Requirement: Scan the entries below. List each line with "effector".
(Beginning of Provided data)
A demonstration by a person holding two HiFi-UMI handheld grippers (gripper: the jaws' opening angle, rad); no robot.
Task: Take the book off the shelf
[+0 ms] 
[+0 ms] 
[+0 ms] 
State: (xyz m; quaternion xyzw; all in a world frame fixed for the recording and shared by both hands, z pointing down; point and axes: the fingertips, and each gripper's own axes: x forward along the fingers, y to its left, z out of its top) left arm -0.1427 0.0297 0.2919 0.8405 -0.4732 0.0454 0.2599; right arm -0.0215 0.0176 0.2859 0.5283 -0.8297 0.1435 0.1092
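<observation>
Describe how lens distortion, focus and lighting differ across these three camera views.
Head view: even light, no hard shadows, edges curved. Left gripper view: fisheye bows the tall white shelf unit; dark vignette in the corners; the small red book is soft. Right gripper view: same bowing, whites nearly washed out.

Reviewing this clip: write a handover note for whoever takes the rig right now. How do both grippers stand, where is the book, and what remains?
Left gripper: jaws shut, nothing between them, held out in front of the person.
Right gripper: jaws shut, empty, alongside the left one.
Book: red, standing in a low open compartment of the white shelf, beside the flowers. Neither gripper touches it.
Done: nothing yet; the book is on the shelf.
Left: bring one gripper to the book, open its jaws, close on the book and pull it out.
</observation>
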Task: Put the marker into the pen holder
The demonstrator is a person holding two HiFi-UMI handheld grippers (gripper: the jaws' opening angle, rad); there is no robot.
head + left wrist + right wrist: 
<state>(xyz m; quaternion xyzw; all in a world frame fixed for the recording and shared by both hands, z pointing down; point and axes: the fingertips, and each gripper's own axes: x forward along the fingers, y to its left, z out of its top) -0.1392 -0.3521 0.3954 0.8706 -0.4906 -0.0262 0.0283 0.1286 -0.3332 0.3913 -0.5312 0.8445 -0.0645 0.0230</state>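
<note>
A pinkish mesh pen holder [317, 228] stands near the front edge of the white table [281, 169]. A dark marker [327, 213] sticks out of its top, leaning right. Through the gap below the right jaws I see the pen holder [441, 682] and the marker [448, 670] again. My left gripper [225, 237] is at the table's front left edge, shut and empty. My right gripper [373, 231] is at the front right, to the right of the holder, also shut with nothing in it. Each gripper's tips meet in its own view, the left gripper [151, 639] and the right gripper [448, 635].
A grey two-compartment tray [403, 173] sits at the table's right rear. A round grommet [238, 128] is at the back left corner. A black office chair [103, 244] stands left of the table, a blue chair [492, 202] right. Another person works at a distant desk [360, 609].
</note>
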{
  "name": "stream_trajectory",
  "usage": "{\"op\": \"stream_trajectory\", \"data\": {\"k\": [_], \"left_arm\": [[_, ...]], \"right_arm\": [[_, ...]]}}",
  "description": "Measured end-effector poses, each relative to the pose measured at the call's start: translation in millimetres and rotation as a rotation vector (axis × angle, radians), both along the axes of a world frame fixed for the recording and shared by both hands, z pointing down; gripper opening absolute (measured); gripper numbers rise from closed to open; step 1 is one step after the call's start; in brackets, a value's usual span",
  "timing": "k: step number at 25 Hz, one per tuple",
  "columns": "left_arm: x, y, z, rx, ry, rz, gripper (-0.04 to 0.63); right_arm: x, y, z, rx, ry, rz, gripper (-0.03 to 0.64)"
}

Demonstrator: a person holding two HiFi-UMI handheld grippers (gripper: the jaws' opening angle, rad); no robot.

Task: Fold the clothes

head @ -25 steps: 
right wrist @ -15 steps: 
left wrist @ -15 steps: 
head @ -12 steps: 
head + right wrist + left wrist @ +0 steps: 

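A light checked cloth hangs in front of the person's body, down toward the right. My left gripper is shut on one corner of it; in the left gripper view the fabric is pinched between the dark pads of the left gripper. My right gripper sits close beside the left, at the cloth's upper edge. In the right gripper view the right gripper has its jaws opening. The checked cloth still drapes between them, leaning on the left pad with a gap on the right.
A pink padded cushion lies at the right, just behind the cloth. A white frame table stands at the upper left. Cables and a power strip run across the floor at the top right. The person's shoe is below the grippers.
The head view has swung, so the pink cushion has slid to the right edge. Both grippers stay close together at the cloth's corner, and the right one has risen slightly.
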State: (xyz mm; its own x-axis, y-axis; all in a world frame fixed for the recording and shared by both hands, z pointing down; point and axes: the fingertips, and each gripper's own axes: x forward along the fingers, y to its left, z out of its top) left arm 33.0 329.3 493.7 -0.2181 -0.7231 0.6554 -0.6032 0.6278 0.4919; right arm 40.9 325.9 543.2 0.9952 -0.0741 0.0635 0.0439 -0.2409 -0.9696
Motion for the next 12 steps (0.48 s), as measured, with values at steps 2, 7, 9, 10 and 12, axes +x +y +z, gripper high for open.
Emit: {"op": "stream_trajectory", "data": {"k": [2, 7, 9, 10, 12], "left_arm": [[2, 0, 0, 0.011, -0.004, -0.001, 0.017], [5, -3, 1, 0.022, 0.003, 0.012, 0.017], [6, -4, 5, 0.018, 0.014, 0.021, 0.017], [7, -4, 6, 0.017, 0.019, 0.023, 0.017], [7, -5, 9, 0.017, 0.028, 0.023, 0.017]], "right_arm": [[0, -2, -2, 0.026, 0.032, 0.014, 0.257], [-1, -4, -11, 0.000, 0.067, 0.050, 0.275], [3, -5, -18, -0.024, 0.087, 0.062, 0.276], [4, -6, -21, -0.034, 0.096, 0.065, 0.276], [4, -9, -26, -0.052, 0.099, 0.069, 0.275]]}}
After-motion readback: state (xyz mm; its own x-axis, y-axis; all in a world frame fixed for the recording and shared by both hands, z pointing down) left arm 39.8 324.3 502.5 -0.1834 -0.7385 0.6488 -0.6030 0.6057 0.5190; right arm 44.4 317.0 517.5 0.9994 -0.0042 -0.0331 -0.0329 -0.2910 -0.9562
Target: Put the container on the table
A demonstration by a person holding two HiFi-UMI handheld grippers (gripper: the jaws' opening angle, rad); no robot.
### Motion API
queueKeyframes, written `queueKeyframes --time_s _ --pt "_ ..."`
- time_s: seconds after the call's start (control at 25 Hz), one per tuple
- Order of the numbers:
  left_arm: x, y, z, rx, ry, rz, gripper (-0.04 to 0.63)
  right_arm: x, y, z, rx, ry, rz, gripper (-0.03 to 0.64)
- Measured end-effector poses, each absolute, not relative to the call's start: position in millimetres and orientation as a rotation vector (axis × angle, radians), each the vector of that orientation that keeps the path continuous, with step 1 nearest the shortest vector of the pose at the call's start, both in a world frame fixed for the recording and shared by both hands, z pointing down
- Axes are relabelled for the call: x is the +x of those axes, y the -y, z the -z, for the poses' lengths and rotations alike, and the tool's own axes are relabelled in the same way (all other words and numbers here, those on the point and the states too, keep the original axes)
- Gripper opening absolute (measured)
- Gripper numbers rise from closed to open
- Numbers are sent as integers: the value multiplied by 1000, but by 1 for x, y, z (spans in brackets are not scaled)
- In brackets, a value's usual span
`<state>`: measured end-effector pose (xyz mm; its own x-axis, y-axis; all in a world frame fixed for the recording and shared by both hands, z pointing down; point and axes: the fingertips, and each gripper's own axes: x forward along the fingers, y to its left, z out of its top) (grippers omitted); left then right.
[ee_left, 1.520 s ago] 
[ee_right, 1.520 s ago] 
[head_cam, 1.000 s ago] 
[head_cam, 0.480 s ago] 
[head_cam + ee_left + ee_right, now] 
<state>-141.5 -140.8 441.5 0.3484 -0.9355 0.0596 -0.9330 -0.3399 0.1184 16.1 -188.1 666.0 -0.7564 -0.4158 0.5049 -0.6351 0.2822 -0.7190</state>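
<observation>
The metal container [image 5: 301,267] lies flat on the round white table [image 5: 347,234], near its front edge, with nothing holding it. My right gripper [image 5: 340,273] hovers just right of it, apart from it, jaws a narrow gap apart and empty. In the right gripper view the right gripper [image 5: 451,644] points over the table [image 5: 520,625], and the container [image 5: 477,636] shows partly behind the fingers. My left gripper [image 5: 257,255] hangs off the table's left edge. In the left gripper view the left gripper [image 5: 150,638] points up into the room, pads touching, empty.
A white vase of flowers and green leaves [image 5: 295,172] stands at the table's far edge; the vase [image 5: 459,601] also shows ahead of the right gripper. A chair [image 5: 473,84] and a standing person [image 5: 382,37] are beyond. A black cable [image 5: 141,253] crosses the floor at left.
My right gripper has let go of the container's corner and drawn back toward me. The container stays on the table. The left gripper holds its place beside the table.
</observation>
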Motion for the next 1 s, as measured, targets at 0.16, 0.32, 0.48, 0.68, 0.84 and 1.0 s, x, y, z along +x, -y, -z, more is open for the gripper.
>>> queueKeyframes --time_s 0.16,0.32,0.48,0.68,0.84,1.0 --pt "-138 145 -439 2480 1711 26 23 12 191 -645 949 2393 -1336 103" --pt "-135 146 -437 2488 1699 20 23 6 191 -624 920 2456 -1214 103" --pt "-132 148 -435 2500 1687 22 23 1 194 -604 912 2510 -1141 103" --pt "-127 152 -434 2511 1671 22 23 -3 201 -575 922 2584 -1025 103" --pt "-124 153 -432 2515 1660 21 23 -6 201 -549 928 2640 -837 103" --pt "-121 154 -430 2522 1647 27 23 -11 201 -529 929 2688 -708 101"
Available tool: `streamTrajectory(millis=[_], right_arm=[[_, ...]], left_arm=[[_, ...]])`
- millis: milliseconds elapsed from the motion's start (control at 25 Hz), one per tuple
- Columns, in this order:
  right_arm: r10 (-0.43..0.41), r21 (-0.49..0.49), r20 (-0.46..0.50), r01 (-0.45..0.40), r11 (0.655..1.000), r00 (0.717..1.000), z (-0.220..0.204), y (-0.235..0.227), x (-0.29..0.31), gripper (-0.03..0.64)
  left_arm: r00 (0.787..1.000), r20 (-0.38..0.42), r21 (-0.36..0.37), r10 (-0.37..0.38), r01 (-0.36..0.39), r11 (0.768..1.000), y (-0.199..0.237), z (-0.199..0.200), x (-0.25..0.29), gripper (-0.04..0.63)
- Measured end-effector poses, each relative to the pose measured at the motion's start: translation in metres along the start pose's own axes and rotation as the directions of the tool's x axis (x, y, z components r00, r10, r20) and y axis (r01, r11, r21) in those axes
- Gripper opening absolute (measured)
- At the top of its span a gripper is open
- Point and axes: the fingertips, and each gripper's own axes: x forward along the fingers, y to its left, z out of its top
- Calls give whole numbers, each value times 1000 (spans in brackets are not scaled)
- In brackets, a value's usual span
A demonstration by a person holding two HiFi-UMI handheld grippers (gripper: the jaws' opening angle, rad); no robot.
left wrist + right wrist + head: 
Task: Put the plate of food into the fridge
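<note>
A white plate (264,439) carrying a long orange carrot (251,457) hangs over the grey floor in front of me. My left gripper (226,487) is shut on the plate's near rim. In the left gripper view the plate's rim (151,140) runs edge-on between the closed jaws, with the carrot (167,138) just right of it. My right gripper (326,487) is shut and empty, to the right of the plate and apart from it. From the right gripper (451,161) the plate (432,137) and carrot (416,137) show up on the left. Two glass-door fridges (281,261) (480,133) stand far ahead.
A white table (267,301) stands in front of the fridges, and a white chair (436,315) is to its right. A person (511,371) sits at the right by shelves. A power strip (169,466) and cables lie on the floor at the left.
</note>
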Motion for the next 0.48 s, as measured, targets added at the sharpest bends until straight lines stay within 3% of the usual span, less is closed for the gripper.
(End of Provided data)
Answer box:
  "description": "Measured end-effector poses, each relative to the pose measured at the call's start: translation in millimetres and rotation as a rotation vector (axis × angle, radians), both along the axes of a world frame fixed for the recording and shared by both hands, z pointing down; gripper opening absolute (measured); gripper numbers rise from closed to open; step 1 is one step after the call's start; in brackets, a value's usual span",
- Measured end-effector poses, each absolute, not relative to the call's start: position in millimetres and orientation as a rotation vector (axis × angle, radians), each the vector of that orientation that keeps the path continuous, with step 1 nearest the shortest vector of the pose at the call's start, both in a world frame fixed for the recording and shared by both hands, z pointing down
`<state>`: measured end-effector pose (xyz mm; its own x-axis, y-axis; all in a world frame fixed for the recording and shared by both hands, z pointing down; point and axes: the fingertips, and each gripper's own axes: x forward along the fingers, y to its left, z out of its top) (grippers omitted); left then right.
- Measured end-effector poses, each relative to the pose measured at the motion's start: translation in metres along the start pose's own axes and rotation as the directions of the tool's x axis (x, y, z components r00, r10, r20) and y axis (r01, r11, r21) in those axes

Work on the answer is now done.